Скорятин едва успел подхватить падающую Зою. Потом, соприкасаясь горячими лбами и жадно обмениваясь дыханием, они выкручивали из щели засевший, словно гвоздь в доске, каблук, который в конце концов сломался. Оставшуюся часть пути библиотекарша грациозно прихрамывала. Впрочем, Волга была уже рядом, за темным лугом.
— А вот и наша Языческая Троица! — Мятлева показала на камни,
Она скинула туфли и подвернула брюки. Гена из солидарности сделал то же самое, и они пошли по влажной, мягкой, холодящей ступни мураве. Луна, укрытая кисейным облаком, освещала им путь прозрачной полутьмой. Вблизи стало ясно: это не кирпичные останки, а настоящие гранитные монолиты, вросшие в землю. Самый большой напоминал утолщениями тучную детородную женщину, а два других, поменьше, выглядели, точно дети.
— Хм… Менгиры! — определил Скорятин.
— Вы и такие слова знаете?
— Ну да, писал про Стоунхендж.
— Вы были в Англии?
— Доводилось.
— Везет же людям! Знакомьтесь! Это — Лада, а это ее сын Лель и дочь Полеля, — объяснила Зоя. — Раньше думали, что Полель — второй сын, младший. Но Илья уверен: Полеля — дочь. Остатки святилища вятичей. Илья считает, до потопа тут была столица Гипербореи — Святоград.
— Извините, а старик Ной, случайно, не местный?
— Я тоже не очень-то во все это верю. Но Языческая Троица очень древняя. В шестнадцатом веке прислали нового митрополита Гороховецкого и Тихославльского Евлогия. Он возмутился такой чертовщине на святой Руси, приказал вырыть камни, вывезти на середину Волги и бросить в воду…
— Зачем?
— С язычеством боролся. Илья же рассказывал. Полтысячи лет, как Русь крестили, а неплодные бабы мимо божьего храма толпой на Ладин Луг бегут — потомства просить.
— И помогает?
— Говорят, да. Надо сначала к Ладе прикоснуться, а потом к Лелю, если хочешь сына, или к Полеле, если — дочь. Потрогайте, не бойтесь!
— Я не боюсь…
Зоя взяла его руку и приложила к оглавью большого менгира. Камень оказался шершавым, как пемза, и теплым. Потом она осторожно повлекла Генину ладонь к выпуклому животу каменной бабы. Поверхность стала гладкой, будто отполированной, и почти горячей.

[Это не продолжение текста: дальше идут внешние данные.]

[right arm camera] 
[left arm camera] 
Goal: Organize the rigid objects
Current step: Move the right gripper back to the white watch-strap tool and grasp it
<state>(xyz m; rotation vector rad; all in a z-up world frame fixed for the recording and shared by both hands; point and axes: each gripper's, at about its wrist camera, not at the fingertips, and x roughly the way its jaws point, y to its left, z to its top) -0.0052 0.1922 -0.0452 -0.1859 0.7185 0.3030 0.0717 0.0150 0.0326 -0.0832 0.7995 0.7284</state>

— Представляете, сколько женщин гладили Ладу и молили о детях! Ну, Евлогий нанял землекопов из черемисов. Местные все отказались. Начали рыть. Сперва землю лопатами выкидывали, потом корзинами на веревках таскали, а до основания никак не дороются, камни вглубь шли и становились жарче. Когда гранит раскалился докрасна и задымилась одежда, черемисы бросили лопаты, прыгнули в ладьи и уплыли домой. Евлогий тоже перепугался, велел завалить ямы, кроме одной, куда уже набралась и булькала горячая вода. Сам он, потрясенный, затворился в церкви, молился неделю, а потом вышел к людям, объявил себя Великим волхвом Языческой Троицы, расстригся и стал раскрещивать народ в горячем озере. Вода оказалась целебной — горбатых и скрюченных распрямляла. Пошел доход. Прознали в Москве, прислали дьяка Собакина со стрельцами. Он заковал безумного епископа в железа и увез в Соловки. Евлогий там и умер на цепи, в норе под крепостной стеной. А Троицу больше не трогали — боялись. Только озерцо засыпали камнями и сравняли.
— Неужели правда?
— Конечно! Об этом даже в «Технике — молодежи» писали.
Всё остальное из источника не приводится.